The revised bill now goes before the full Senate and then back to the House for concurrence. But how it will fare there is far from certain. Burch said yesterday he would rather have no bill than the one approved by the Senate committee, which he described as a "piece of trash."

The measure as approved by the Senate does not contain any new funding.

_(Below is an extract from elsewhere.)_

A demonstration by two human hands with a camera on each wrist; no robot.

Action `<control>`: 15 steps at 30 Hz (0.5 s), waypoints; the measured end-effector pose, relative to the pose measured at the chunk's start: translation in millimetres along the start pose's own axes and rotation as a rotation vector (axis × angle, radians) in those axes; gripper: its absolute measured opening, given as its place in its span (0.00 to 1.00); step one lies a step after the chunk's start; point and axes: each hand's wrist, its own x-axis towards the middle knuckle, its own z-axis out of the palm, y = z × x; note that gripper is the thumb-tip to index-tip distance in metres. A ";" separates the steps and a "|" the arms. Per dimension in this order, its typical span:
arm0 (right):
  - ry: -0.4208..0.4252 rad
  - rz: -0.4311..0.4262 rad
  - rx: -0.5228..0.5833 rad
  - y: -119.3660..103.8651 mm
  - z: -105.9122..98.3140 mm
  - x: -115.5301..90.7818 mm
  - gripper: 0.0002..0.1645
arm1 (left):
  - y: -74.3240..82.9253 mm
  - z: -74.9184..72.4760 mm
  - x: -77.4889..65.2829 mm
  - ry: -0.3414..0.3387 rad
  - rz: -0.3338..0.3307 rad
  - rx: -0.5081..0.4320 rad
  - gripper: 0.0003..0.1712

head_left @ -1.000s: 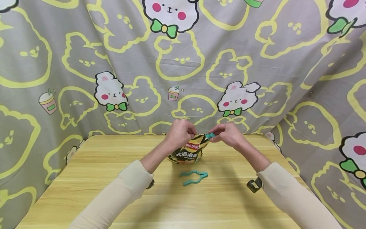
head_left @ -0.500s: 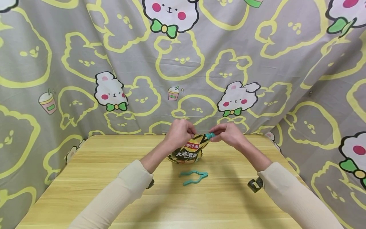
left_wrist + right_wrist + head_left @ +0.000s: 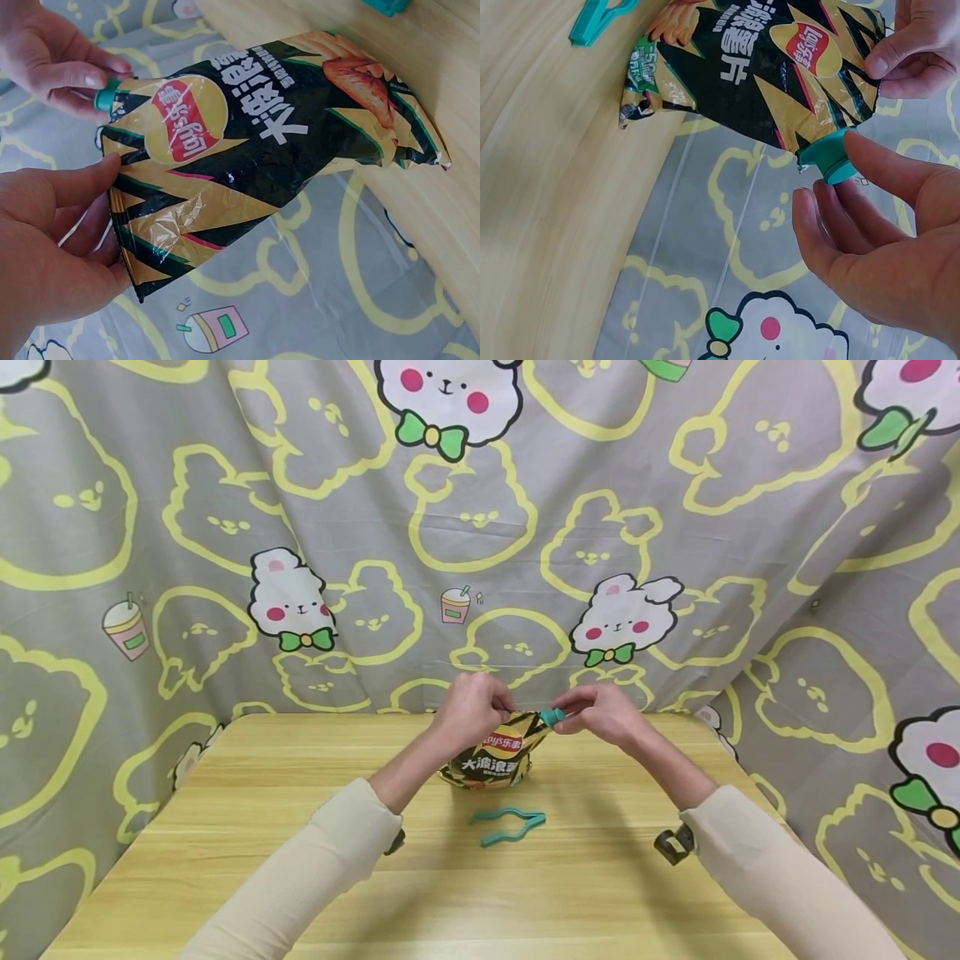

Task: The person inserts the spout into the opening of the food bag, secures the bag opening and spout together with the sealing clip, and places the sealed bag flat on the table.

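A black and gold bag of potato chips (image 3: pixel 491 760) stands upright on the table, its top slanting up to the right. My left hand (image 3: pixel 472 702) pinches the top edge between thumb and fingers, as the left wrist view shows. At the bag's top right corner sits a small teal spout-like piece with a round end (image 3: pixel 832 157). My right hand (image 3: pixel 892 225) is around it with loosely spread fingers; the thumb tip lies at its edge, and contact is hard to tell. A teal bag clip (image 3: pixel 513 825) with spread arms lies on the table in front of the bag.
The wooden table (image 3: pixel 300 893) reaches back to a grey curtain (image 3: pixel 360 510) with yellow cartoon outlines, close behind the bag. Curtain also hangs along both sides. A dark wrist camera mount (image 3: pixel 673 843) sits under the right sleeve.
My right hand has drawn slightly to the right, so more of the teal piece shows between its fingers. The left hand, the bag and the bag clip stay as they were.
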 end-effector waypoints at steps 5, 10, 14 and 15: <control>-0.012 0.002 -0.023 2.6 -3.6 -3.2 0.26 | -0.9 0.0 -0.3 0.002 -0.001 -0.009 0.08; -0.021 0.016 -0.075 8.5 -6.6 -6.1 0.28 | -1.7 0.1 -0.2 0.004 0.000 -0.011 0.08; -0.033 0.046 -0.102 14.5 -6.4 -8.4 0.27 | -2.0 0.1 0.3 0.007 0.004 -0.012 0.08; -0.036 0.052 -0.110 16.3 -5.8 -9.1 0.27 | -1.9 0.0 0.2 0.008 0.005 -0.012 0.08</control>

It allows the Cabinet for Health and Family Services Secretary Mark Birdwhistell to take money from other programs and request up to $1 million from the governor.

Williams said that ability to move money around would provide more funding than the $4.8 million appropriated by the House, because the cabinet has a multi-billion dollar budget.

Last month, when the bill was before a House committee and it appeared no new money would be appropriated, Birdwhistell said he could not find adequate funds in his budget for the problems that exist.

Yesterday, however, he praised the flexibility the Senate version of the bill offered, and denied that finding money in the existing budget, which he described as "extremely lean," would be a problem.

"Even if the initial funding may look a little less than what came out of the House version, the immediacy that this affords me will allow me to more quickly address the safety issues," Birdwhistell said.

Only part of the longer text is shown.